IP.THC.ORG - World's largest Internet Domain Database (5 Billion+)

The technical OSINT ecosystem has matured around infrastructure “search engines” (Shodan, Censys, Fofa): you query a target and pivot by banners, certificates, ports, services, fingerprints. IP.THC.ORG, a new project from The Hacker’s Choice (THC), takes a different approach: the massive relationship between IPs and names (rDNS), subdomains, and CNAMEs, with a very pragmatic proposal: CLI-first, simple endpoints, monthly bulk data, and a dataset that already has 5.14 billion records.

Why does this matter?

Because in investigation and Attack Surface Management, “name ↔ IP ↔ DNS records” is the glue that enables attribution, pivoting, and exposure detection, even before we talk about ports and banners.

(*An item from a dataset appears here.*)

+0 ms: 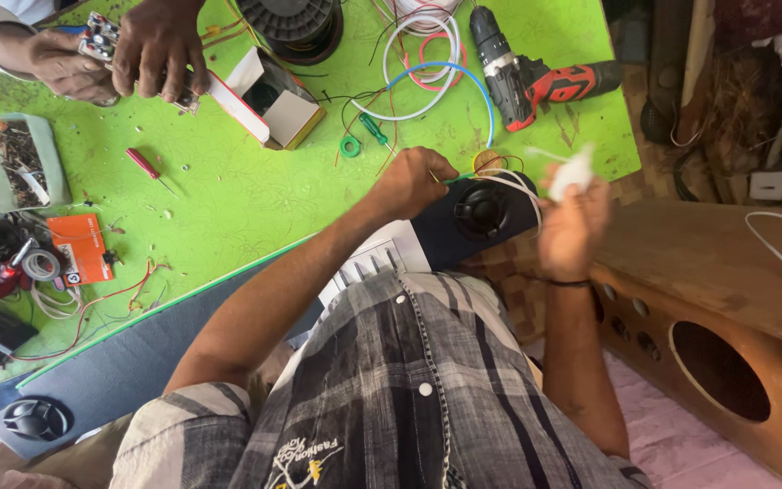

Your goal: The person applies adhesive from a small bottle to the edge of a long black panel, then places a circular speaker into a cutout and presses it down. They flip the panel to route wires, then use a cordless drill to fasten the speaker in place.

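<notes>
Left hand (418, 184): pinching a thin green-handled tool at the small round black speaker (483, 210) on the dark panel; keep the tip steady.
Right hand (570, 226): blurred, closed around a white wad (574, 170); hold it off the white wires (518, 184).
Surface (228, 190): bright green, cluttered.

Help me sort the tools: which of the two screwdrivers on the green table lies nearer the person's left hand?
The green-handled screwdriver, lying just above the left hand beside a small green ring. The red-handled screwdriver lies much farther off, toward the metal tray of scraps.
</notes>
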Motion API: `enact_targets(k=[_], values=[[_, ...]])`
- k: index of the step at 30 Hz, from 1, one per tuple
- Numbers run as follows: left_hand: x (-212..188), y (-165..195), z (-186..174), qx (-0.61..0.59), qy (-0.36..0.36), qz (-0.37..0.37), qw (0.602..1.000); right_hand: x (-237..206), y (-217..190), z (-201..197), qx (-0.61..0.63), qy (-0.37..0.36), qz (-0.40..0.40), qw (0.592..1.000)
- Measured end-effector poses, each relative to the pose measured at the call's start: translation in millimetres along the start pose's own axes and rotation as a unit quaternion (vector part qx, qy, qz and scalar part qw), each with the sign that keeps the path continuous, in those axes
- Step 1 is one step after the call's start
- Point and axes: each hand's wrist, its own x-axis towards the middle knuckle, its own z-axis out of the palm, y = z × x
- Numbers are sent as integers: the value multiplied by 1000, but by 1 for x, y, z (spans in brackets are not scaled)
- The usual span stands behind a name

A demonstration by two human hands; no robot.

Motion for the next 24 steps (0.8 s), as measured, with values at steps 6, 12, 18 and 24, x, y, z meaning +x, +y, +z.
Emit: enact_targets(k=[6,12,18,24], values=[[-3,5,3,-1,15,29,999,56,34,-64,-189,-8,-86,978],[-7,11,17,53,73,34,995,57,72,-42,-486,77,-162,855],[-14,30,23,87,109,42,989,61,67,-44,-517,25,-155,842],[-13,42,21,99,120,43,987,26,6,-22,-407,48,-287,866]])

What is ip.thc.org, in practice

Think of ip.thc.org as a giant index for answering questions such as:

“Which hostnames perform reverse DNS for this IP?” (infrastructure pivot)
“What subdomains exist for this apex domain?” (surface mapping)
“What domains point (CNAME) to this target?” (detection of dependencies and possible takeovers)

The most interesting part is that it comes with three layers of consumption:

CLI-friendly via cURL, with colored output and useful headers
REST API (JSON) + CSV downloads for integration into pipelines
Monthly bulk data (CSV/Parquet) for offline analysis at scale (DuckDB recommended)

And, on the “sources and intake” side, the project documentation explains that rDNS is “powered by” Segfault, Domainsproject, and CertStream-Domains.

Numbers and distribution of the dataset (what you can download)

The Bulk Data Access doc publishes clear and useful statistics for planning:

Last updated: January 2, 2026
Date for: December 2025
Records: 5.14 billion
Size (compressed): Parquet ~40GB / CSV ~30GB
Size (uncompressed): Parquet ~60GB / CSV ~190GB

The model is: a complete dump at the end of each month, with direct download links (CSV and Parquet).

Layer 1: CLI-friendly (cURL) — fast, auditable, scriptable

1) rDNS: IP → hostnames

Direct example (limiting return):

curl 'https://ip.thc.org/1.1.1.1?l=10'

You get useful context in the header (ASN, org, approximate geo) and then the list of entries. The doc itself shows rate limit and filter options.

2) Subdomain lookup: apex → subdomains

curl 'https://ip.thc.org/sb/wikipedia.org?l=20'

In the documentation, the subdomain endpoint also has a rate limit and suggests pivots (e.g., go to CNAME lookup).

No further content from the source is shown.